Wonder Woman 1984 is here. It is set in the 80s - so I was sold already as I walked into the theatre without my popcorn. Plus I loved the synth-heavy score the trailer promised. Gal Gadot (charming as usual), Chris Pine, Kristen Wiig, Pedro Pascal - likable people in a superhero movie. I am game.
The synthwave lover in me cried as the film does nothing with it in the sound department. But WW84 is scored by Hans Zimmer. So no time to rant. Back to the review.
Watch the trailer of Wonder Woman 1984 here
I like flashback scenes. Except when it is about parents being shot in an alley. WW84 starts with a 50-year old flashback. Good for the fans. We get to see more Themyscira - the beautiful island state where the Amazonians live.
Diana's mother Hippolyta and mentor Antilope cameos in this part. A pre-teen Diana competes in a triathlon competition with taller, older, stronger women. She almost wins. Then Antilope gives Diana a life lesson. That helped Diana after 50 years to deliver her monologue from the climax.
End of the Themyscira montage. Cut to the 80s, Diana has not aged a day (No she is still not a pre-teen. I meant after the events of WW1). She works at the Smithsonian Museum in Washington D.C. Shadowing as an anthropologist, Diana puts on her costume and saves the day when needed. Things were going fine.
If socially awkward villains were to be ranked, I do not know where Kristen Wiig's Cheetah will stand. She enters into the film as the clumsy Barbara Minerva. Fashion disaster, insecure, lonely: Barbara meets most of the sweet spots that make her turn into the iconic villain of Wonder Woman.
Did I say her nickname is Cheetah? Because not once in this movie is it mentioned. I might be wrong though.
Barbara, a geologist at Smithsonian, is handed over a handful of ancient artifacts by the FBI. She finds a shiny stone from the lot - with Latin written all over it. Diana stops by her desk. Diana's multilingual skill deciphers the Latin. "Whoever holds this stone and wishes for something, will be granted," reads the scripture.
Still wounded after Steve Trevor's death, Diana holds the stone and wishes for his return.
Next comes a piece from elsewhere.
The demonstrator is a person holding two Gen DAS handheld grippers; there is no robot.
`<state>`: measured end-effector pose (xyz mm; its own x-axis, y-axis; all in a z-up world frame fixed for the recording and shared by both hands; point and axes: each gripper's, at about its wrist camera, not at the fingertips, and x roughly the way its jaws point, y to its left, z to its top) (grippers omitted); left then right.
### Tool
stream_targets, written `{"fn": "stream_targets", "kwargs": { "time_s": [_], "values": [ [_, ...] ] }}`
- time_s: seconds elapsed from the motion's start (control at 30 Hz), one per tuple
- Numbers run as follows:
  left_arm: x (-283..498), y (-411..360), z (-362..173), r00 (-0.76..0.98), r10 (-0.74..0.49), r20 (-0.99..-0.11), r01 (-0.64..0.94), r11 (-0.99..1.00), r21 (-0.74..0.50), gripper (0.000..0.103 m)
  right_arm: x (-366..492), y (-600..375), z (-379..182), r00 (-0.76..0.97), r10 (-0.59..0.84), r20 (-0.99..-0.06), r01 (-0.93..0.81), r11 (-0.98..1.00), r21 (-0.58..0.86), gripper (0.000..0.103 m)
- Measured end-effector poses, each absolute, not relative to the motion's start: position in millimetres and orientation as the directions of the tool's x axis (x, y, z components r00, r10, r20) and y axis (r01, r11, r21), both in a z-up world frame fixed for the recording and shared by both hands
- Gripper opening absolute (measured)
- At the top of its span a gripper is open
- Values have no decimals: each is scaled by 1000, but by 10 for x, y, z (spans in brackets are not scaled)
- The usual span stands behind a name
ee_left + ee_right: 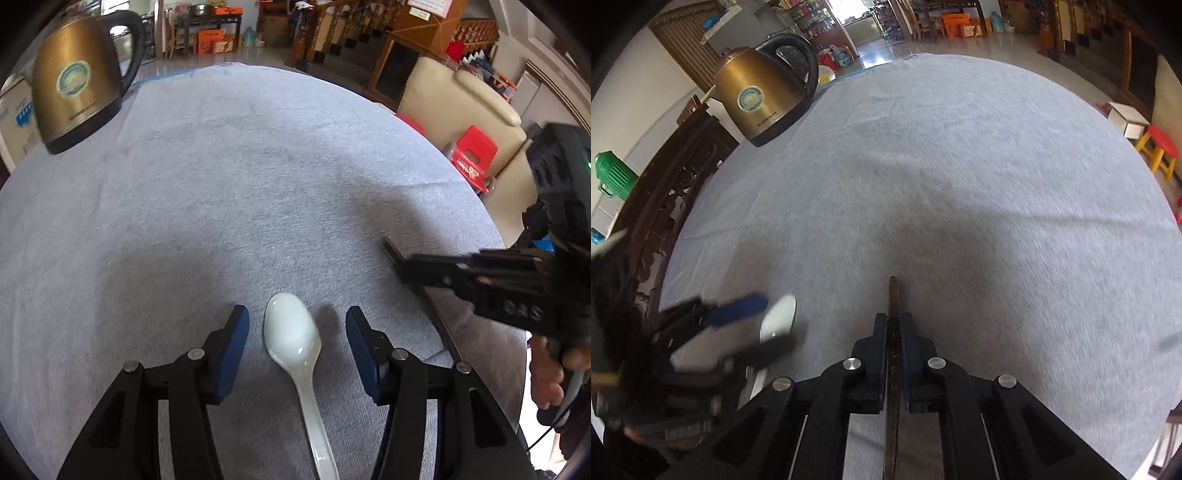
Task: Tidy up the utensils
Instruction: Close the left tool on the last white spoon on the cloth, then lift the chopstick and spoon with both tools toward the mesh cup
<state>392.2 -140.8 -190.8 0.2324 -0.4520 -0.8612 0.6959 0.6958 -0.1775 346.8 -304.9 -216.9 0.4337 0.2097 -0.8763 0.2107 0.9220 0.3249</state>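
— How much room do I have on the counter (221, 184)?

— Plenty ahead of me. The grey cloth (960, 184) runs bare across the middle and far side. The only tall thing is the brass-coloured electric kettle (77, 85), standing at the far left, close to the cloth's edge. In my right view the counter curves away on the right, with a red and yellow stool (1160, 151) beyond the drop. A carved dark wooden chair back (676, 184) sits along the left edge.

— And the left gripper (293, 347)?

— Tilted steeply down at the cloth, its blue pads (232, 354) apart. The white ceramic spoon (295, 354) lies flat between them, bowl pointing away from me, handle running back under the gripper. Neither pad touches it, so the left gripper is open around the spoon.

— The right gripper (894, 354)?

— Also angled down, near the counter's right edge. It is clamped on a dark, thin chopstick (894, 299), which sticks out forward past the pads. From the left view I see a hand (554, 373) wrapped around the right gripper's handle. The two grippers sit near each other, not touching.
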Motion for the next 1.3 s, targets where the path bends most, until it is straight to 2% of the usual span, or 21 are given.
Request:
{"fn": "stream_targets", "kwargs": {
  "time_s": [0.03, 0.07, 0.23, 0.43, 0.8, 1.13, 1.3],
  "values": [
    [3922, -1432, -1914, 238, -442, -865, 705, 692, -159, 35, 3425, -3058, -2155, 438, 215, -873, 211, 919, 332, 7],
    [3912, -1442, -1913, 250, -427, -869, 709, 692, -136, 29, 3385, -3066, -2146, 443, 218, -870, 210, 918, 337, 7],
    [3928, -1307, -1885, 258, -419, -871, 676, 722, -147, 29, 3211, -3044, -1953, 504, 220, -835, 183, 918, 352, 7],
    [3855, -749, -1652, 357, -445, -821, 564, 804, -190, 29, 2864, -3012, -1653, 607, 177, -774, 177, 920, 350, 7],
    [3331, 458, -1050, 636, -372, -676, 290, 927, -238, 29, 1961, -3044, -1084, 810, 82, -581, 202, 890, 408, 7],
    [2544, 1079, -596, 783, -272, -560, 148, 955, -257, 29, 1356, -2829, -660, 880, 56, -471, 154, 905, 396, 7],
    [2092, 1249, -354, 833, -263, -487, 131, 948, -289, 29, 1142, -2735, -451, 905, 41, -422, 138, 913, 384, 7]
  ]
}}
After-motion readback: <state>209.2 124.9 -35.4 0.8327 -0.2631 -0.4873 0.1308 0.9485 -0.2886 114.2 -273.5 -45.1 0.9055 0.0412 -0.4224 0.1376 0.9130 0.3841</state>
She did it for theatricality, the same way people read horoscopes but do not believe it.
Dazed and confused by Diana's charm, Barbara also does the same. Her wish? To be as powerful as Diana. A pretty big bar to topple.
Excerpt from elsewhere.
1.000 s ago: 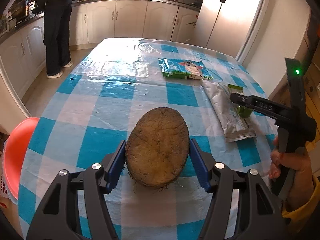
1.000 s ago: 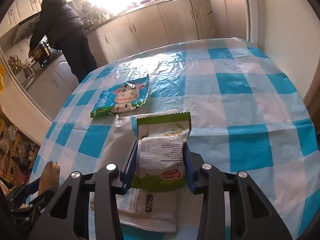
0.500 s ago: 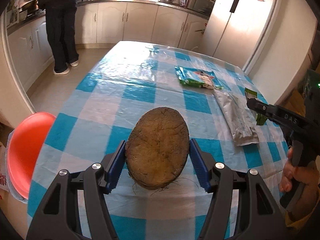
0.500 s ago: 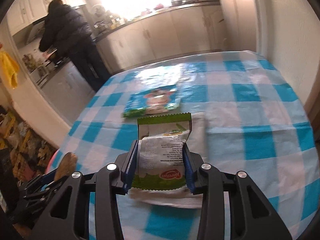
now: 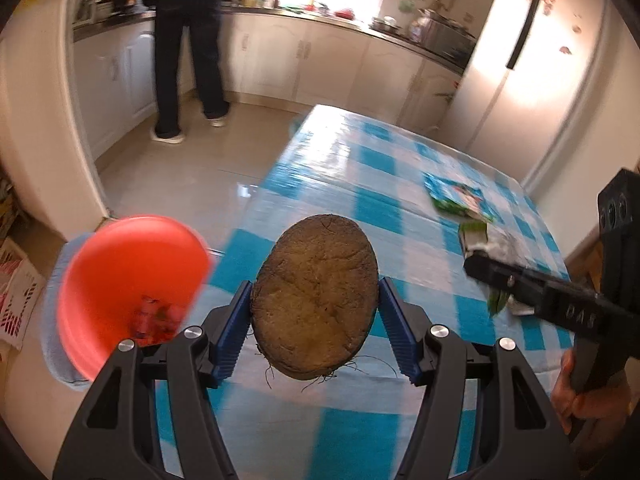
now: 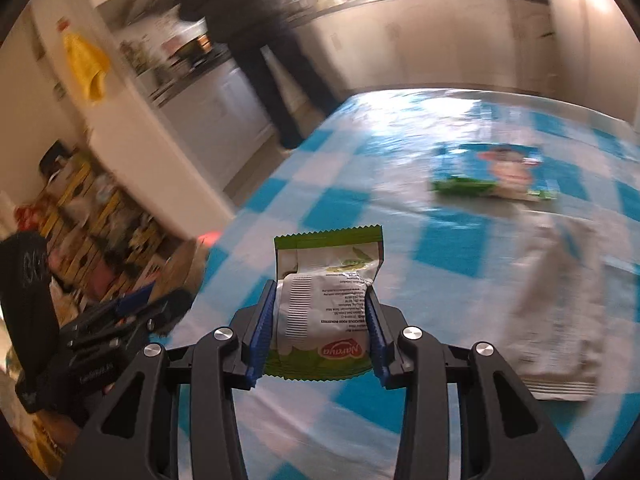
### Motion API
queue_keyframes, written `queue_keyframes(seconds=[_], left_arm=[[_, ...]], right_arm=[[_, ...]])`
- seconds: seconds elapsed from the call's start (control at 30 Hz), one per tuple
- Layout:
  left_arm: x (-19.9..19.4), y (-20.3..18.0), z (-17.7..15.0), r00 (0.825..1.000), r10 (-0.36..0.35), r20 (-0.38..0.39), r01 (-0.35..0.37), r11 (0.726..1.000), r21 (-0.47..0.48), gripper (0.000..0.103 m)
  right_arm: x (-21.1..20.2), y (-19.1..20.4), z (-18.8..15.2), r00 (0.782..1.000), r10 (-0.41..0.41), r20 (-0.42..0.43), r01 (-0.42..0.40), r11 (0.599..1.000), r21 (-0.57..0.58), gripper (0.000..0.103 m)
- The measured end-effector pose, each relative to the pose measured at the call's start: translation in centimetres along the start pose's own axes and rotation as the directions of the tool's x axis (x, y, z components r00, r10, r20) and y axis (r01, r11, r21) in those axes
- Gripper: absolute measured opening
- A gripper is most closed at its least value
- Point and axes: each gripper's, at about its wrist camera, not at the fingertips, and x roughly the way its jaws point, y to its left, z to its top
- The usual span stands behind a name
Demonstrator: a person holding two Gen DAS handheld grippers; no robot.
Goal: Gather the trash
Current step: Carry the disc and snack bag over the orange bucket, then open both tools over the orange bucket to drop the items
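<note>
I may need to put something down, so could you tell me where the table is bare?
The table's far end, beyond the cow packet, is bare, as is its side toward the red bin. It is crowded where the silver bag lies near the packet.

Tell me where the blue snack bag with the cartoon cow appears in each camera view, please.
Left wrist view: the blue cow bag lies at right of centre on the checked tablecloth, beyond the coconut husk.
Right wrist view: the bag lies upper right, beyond the green wrapper.
Shared landmark: the silver pouch beside it.
</note>
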Motion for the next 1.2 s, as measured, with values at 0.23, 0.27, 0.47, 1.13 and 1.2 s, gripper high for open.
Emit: queue_keyframes(seconds=[0.23, 0.27, 0.47, 1.13, 1.2], left_arm=[[-1.2, 6.3, 0.3, 0.996, 0.085, 0.014, -0.083, 0.988, -0.127, 0.063], [-1.2, 7.5, 0.3, 0.995, 0.100, 0.012, -0.097, 0.984, -0.151, 0.063], [-0.8, 12.5, -0.1, 0.989, 0.149, -0.019, -0.149, 0.958, -0.247, 0.063], [2.0, 18.2, -1.4, 0.975, 0.203, -0.092, -0.223, 0.907, -0.358, 0.064], [1.9, 18.4, -1.2, 0.973, 0.211, -0.089, -0.229, 0.905, -0.359, 0.066]], right_arm=[[3.8, 5.6, 1.1, 0.994, 0.083, -0.066, -0.090, 0.989, -0.115, 0.042], [4.5, 6.4, 1.3, 0.993, 0.090, -0.078, -0.099, 0.986, -0.131, 0.042], [8.3, 11.2, 2.0, 0.977, 0.146, -0.153, -0.176, 0.964, -0.201, 0.042], [16.0, 18.1, 2.4, 0.957, 0.161, -0.240, -0.226, 0.935, -0.275, 0.067], [15.7, 17.9, 2.6, 0.959, 0.165, -0.230, -0.224, 0.940, -0.259, 0.067]])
Matter of fact, the stone actually can grant wishes. Diana gets Steve Trevor back because who would not love to see Chris Pine reunite with her? For Barbara, she gets a wardrobe update, stronger biceps and a solid personality.
Max Lord, a businessman played by Pedro Pascal, will remind you of certain motivational speakers of our country. Always big on words but hollow inside. He stops by the Smithsonian, makes a generous donation to the museum as the audience already knows he is an oil tycoon.
Like any other evil rich villain, Max also has a plan. He wants to steal the stone from Barbara. He does. That is when the plot escalates. If everyone gets their wishes fulfilled, what would be the payback? Nothing called a free lunch, right?
Diana teaches Trevor about the new world. He tries new fashion and aircraft. Together, they globetrot and try to stop a world ending threat. If Max Lord is the big baddie, then what is Barbara aka Cheetah doing in this film?
Too bad. Cheetah's potential is wasted in her first DC movie entry. We only get to see her turn into a Cheetah at the end of the film. Were they running short on CGI budget or what?
Max Lord leverages the power of the stone and starts a global chaos. He gets support from Cheetah, but only because Cheetah (I better call her Barbara) has her own agenda.
Since DC movies have repeatedly failed in worldbuilding around their slate of movies, WW84 looked like a one shot affair. It was fun to watch. It had passable action setpieces. If it were made in the 2000s, people would be dancing in their pajamas for all it offers. Maybe director Patty Jenkins did not have the freedom to do her thing with the movie.
WW84 speaks about truth, harmony and love. It did not try to be too woke or to establish itself as a female superhero movie. Because it is just a superhero movie. A good one. No gender tag required.
Personally, I liked WW84. It is not something that got me to jump on the couch. I did not laugh at every joke it threw at me or gasped at high stake sequences. But at least, I liked it more than Captain Marvel. Yes, I have to bring in my unnecessary Marvel vs DC comparison metrics.
There was no hint where Diana will be headed after she saves the world from Max Lord. But the post-credit scene made me shout. I was the only one fanboying in the hall. Nobody seemed happy except me. Catch the film in theatres to find out more.